EXERCISE REQUIREMENTS:
The required output is the complete data, repeated without alteration.
········
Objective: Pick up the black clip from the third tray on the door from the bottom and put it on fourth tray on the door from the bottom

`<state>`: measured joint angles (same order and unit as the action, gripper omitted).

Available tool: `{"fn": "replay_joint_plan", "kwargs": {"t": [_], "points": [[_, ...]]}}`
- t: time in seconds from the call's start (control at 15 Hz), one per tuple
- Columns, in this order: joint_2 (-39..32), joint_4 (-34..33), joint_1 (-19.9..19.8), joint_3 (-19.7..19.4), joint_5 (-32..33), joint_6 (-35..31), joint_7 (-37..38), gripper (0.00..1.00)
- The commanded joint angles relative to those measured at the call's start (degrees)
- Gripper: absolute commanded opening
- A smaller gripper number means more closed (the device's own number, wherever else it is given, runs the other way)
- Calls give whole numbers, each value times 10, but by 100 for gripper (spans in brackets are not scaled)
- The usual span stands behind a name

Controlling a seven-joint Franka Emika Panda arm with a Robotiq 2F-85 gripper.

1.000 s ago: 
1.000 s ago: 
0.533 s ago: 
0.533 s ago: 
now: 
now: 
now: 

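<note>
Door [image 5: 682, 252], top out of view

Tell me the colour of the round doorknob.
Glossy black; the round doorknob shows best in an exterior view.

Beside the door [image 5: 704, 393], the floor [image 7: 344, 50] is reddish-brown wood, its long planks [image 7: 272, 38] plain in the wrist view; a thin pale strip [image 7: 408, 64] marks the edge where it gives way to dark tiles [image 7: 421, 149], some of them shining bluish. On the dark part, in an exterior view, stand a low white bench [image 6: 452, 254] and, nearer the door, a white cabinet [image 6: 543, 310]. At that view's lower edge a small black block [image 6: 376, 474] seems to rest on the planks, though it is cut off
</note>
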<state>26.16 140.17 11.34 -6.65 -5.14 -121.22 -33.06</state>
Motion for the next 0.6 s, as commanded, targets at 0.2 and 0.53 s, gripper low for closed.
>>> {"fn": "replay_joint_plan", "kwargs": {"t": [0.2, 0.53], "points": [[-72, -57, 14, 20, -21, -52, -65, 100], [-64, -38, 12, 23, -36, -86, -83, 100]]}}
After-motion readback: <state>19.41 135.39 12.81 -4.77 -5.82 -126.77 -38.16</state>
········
RESPONSE AREA:
Objective: Pick up the black clip from the third tray on the door from the bottom and put it on fourth tray on the door from the bottom

`<state>`: measured joint angles (same order and unit as the action, gripper omitted).

Available tool: `{"fn": "replay_joint_plan", "kwargs": {"t": [_], "points": [[_, ...]]}}`
- t: time in seconds from the call's start (control at 15 Hz), one per tuple
- Columns, in this order: joint_2 (-39..32), joint_4 (-34..33), joint_1 (-19.9..19.8), joint_3 (-19.7..19.4), joint_5 (-32..33), joint_6 (-35..31), joint_7 (-37..38), gripper (0.00..1.00)
- The commanded joint angles relative to those measured at the call's start (degrees)
- Gripper: absolute commanded opening
- A smaller gripper number means more closed (the device's own number, wherever else it is given, runs the other way)
- Calls give whole numbers, each value times 10, but by 100 for gripper (spans in brackets are not scaled)
- The usual span stands behind a name

Controlling a seven-joint Franka Emika Panda arm with a Robotiq 2F-85 gripper.

1.000 s ago: 
1.000 s ago: 
0.533 s ago: 
0.533 s ago: 
now: 
now: 
now: 

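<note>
Door [image 5: 682, 252], top out of view

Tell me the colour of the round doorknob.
Glossy black; the round doorknob shows best in an exterior view.

Beside the door [image 5: 704, 393], the floor [image 7: 344, 50] is reddish-brown wood, its long planks [image 7: 272, 38] plain in the wrist view; a thin pale strip [image 7: 408, 64] marks the edge where it gives way to dark tiles [image 7: 421, 149], some of them shining bluish. On the dark part, in an exterior view, stand a low white bench [image 6: 452, 254] and, nearer the door, a white cabinet [image 6: 543, 310]. At that view's lower edge a small black block [image 6: 376, 474] seems to rest on the planks, though it is cut off
</note>
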<state>26.16 140.17 11.34 -6.65 -5.14 -121.22 -33.06</state>
Motion for the next 0.6 s, as commanded, targets at 0.2 and 0.53 s, gripper low for closed.
>>> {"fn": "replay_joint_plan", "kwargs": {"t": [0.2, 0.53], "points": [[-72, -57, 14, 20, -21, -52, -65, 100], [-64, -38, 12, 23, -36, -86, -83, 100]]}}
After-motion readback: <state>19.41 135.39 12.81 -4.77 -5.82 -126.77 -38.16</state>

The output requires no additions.